▸ PROMPT
Transcribe precisely, and only, the lines beginning at the line containing "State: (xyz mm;" and ending at the final line of the material below.

▸ SUPPLIED INFORMATION
=== Section Start ===
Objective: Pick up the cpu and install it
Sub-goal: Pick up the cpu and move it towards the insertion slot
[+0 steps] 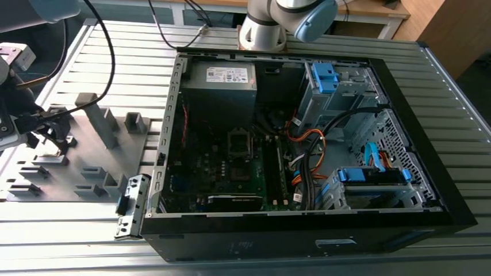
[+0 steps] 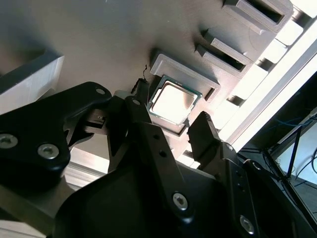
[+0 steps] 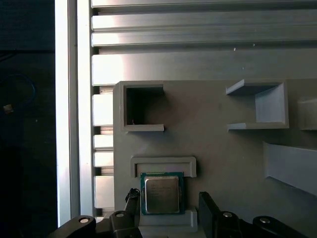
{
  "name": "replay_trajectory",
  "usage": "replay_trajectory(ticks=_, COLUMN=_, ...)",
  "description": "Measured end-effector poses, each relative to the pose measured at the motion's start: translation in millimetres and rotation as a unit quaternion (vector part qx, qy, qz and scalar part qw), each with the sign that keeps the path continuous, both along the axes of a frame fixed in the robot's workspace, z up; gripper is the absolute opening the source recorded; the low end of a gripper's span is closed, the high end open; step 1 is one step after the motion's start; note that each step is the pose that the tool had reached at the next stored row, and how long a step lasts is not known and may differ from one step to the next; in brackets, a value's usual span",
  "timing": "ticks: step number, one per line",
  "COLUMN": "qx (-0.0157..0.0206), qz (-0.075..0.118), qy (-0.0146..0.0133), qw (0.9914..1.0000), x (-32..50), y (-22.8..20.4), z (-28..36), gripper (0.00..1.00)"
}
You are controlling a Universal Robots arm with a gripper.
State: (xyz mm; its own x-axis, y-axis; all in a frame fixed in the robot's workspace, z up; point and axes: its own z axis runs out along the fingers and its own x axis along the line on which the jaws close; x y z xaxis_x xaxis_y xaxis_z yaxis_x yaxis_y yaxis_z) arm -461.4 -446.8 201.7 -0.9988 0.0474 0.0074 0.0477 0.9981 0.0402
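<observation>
Two black fingers (image 2: 142, 121) of the gripper (image 2: 171, 124) stood apart, holding nothing, one on each side of the small flat square silver-grey cpu (image 2: 173, 101), which lay between them in a grey plastic holder (image 3: 163, 166). Picking up seemed in hand; a grasp would need its thin edges met squarely.

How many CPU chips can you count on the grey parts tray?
1. The cpu lies in a recess of the grey parts tray, between the fingertips of the open gripper. Other tray slots beyond the wrist views could hide more.
</observation>
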Motion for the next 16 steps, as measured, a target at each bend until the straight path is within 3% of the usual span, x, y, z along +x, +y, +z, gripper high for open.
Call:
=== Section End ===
▸ SOLUTION FOR THIS TASK
State: (xyz mm; its own x-axis, y-axis; all in a frame fixed in the robot's workspace, z up; point and axes: its own z axis runs out along the fingers and its own x axis along the line on which the jaws close; x y z xaxis_x xaxis_y xaxis_z yaxis_x yaxis_y yaxis_z) arm -461.4 -446.8 201.7 -0.9988 0.0474 0.0074 0.0477 0.9981 0.0402
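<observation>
Two black fingers (image 2: 142, 121) of the gripper (image 2: 171, 124) stood apart, holding nothing, one on each side of the small flat square silver-grey cpu (image 2: 173, 101), which lay between them in a grey plastic holder (image 3: 163, 166). Picking up seemed in hand; a grasp would need its thin edges met squarely.

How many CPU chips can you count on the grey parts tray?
1. The cpu lies in a recess of the grey parts tray, between the fingertips of the open gripper. Other tray slots beyond the wrist views could hide more.
</observation>
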Motion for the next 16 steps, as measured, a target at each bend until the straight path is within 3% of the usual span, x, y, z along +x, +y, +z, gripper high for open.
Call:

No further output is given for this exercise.